Neo do Neo

Publicado em 12/06/2024 as 15:09

É sempre prazeroso um encontro com Zé do Mercado, uma pessoa impar da cidade de Itabaiana, a famosa cidade Pedra Baiana. Em um desses encontros, reclamei da insensibilidade dos governantes em relação ao meio ambiente. Ele prontamente disparou: “isso é neo, cara. Uma pessoa rouba o dinheiro público, outra lesa os consumidores, outra derruba as florestas e manguezais, outra transforma o bandido Lampião em herói, outra mata doze mulheres e só cumpre um terço da pena, todas são Neos, Ivan”. Afinal, o que é Neo, Zé? Ele deu um sorriso Pica-pau, dizendo: “Neos são as pessoas que tudo podem ser ou fazer, segundo sua imperiosa vontade, e que se dane o mundo. Quem pode pode, quem não pode se sacode”.

Fiquei encafifado com essa tese do Zé. No entanto, nada melhor do que a polifonia de um mercado para clarear as idéias, filtrando, é claro, os ruídos das brigas religiosas dos patriotas com os vermelhinhos, pois dessas pelejas nada sai de bom. Em certo momento tive um lampejo: essa teoria do Zé explica muitas coisas. É verdade. Estamos em tempos dos Neos. Ou melhor: do neoliberalismo.

Que proclama o neoliberalismo? Essa doutrina não diz que você é um super-homem, que tudo pode, bastando ter competência para vencer a luta de todos contra todos? O Neo como é casado com o Pós-modernismo, sua alma gêmea, não alardeia que todas as verdades são relativas, portanto, a verdade que se impõe é aquela guarnecida pelas hostes do poder? Não diz que valores culturais de uma comunidade é uma velharia a ser descartada, pois o que existe é uma aldeia global, povoada por consumidores ávidos por produtos neos? Não diz para os vencedores se apossarem das florestas e rios, cercarem o mar, ansiando por lucros? Entretanto, os vencedores são poucos e os perdedores precariados são muitos, e o que sobra para eles? Palavras consoladoras de um certo ministro do STF: “perdeu, Mané”.

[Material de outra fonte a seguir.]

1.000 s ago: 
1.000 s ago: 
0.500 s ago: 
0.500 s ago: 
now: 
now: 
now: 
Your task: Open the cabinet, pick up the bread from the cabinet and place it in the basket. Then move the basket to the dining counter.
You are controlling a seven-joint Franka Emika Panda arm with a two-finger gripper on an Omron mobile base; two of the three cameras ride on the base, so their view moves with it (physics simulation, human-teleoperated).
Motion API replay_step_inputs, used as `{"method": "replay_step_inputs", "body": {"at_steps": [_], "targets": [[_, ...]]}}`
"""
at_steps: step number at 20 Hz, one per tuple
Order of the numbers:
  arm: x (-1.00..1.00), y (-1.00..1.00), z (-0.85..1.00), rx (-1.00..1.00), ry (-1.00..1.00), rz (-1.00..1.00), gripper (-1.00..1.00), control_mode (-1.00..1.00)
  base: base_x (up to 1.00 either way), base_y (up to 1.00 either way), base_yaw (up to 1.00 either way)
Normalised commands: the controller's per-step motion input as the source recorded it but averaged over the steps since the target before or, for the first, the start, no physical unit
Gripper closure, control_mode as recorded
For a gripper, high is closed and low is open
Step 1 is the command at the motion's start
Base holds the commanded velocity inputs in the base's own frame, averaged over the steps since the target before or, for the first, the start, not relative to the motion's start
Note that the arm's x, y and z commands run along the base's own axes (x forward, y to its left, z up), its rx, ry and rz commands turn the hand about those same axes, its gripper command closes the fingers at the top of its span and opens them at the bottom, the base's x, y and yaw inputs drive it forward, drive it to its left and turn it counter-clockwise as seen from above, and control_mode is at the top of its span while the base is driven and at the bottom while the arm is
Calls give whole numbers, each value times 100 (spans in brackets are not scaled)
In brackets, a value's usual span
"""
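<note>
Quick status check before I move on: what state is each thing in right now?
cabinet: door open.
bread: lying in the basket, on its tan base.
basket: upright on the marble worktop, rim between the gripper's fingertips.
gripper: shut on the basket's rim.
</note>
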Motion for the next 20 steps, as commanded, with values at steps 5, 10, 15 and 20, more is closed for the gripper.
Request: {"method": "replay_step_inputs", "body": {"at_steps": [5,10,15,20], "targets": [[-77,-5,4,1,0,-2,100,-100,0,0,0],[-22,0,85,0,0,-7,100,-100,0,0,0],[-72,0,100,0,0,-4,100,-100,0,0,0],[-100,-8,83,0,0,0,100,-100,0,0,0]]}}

Os Neos não dão prego sem estopa. Disfarçam muito suas reais e verdadeiras pretenções. Entretanto existem alguns que falam de forma direta e agressiva, e por incrível que pareça, estão em franco crescimento. Já os Neos mansos, todas as ações são concatenadas. Por exemplo: a lei penal é flexibilizada por suaves penas, medidas alternativas, progressividade penal, e não raras vezes, por interpretações exdrúxulas de juízes legisladores, com o fundamento de humanizar as penas, mas no fundo, lá no fundo mesmo, estão suavizando a punição dos atos egocêntricos de pessoas que pensam que tudo podem fazer. Protegem o indivíduo e desprotegem um conjunto de pessoas que que chama de comunidade. Um casal de pombinhos psicóticos mata a atriz Daniela Peres com requintes de crueldade ritualista, e estão gozando a vida, prontos para mais outras aventuras. Esse sistema penal não protege o cidadão, mas os Neos, os cultivadores da psicose de tudo querer e poder.

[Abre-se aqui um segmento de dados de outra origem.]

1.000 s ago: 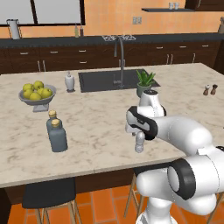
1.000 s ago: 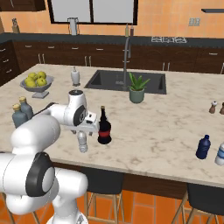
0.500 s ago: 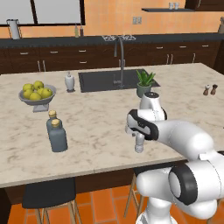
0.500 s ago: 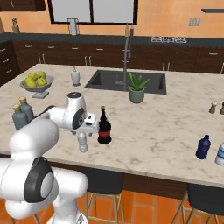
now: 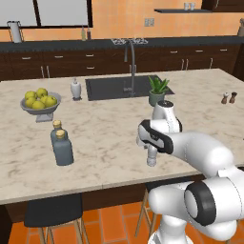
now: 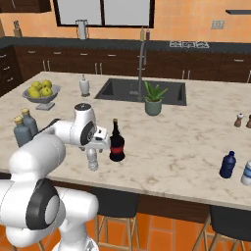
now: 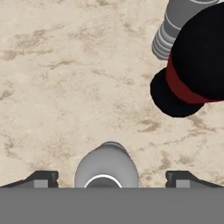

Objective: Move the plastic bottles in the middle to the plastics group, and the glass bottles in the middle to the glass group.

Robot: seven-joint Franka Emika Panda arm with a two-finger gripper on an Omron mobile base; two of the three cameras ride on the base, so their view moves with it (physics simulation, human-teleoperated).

O avanço sobre os bens públicos e o processo de desnacionalização, deixa Karl Marx sempre atualizado, quando afirmava que o real Poder estava com a classe dominante. Nada mais real atualmente. E o pior é que boa parte da população aceita essa nefasta tese, votando nos políticos-empresários. Raposas administrando os galinheiros, que hoje ostentam os pomposos nomes de Neos. Entretanto, esses senhores não são tão novos como desejam parecer. Jesus os chamava de Scandulus, e as teorias psicológicas os chamam de psicóticos, mansos ou perversos, dependendo das circunstâncias.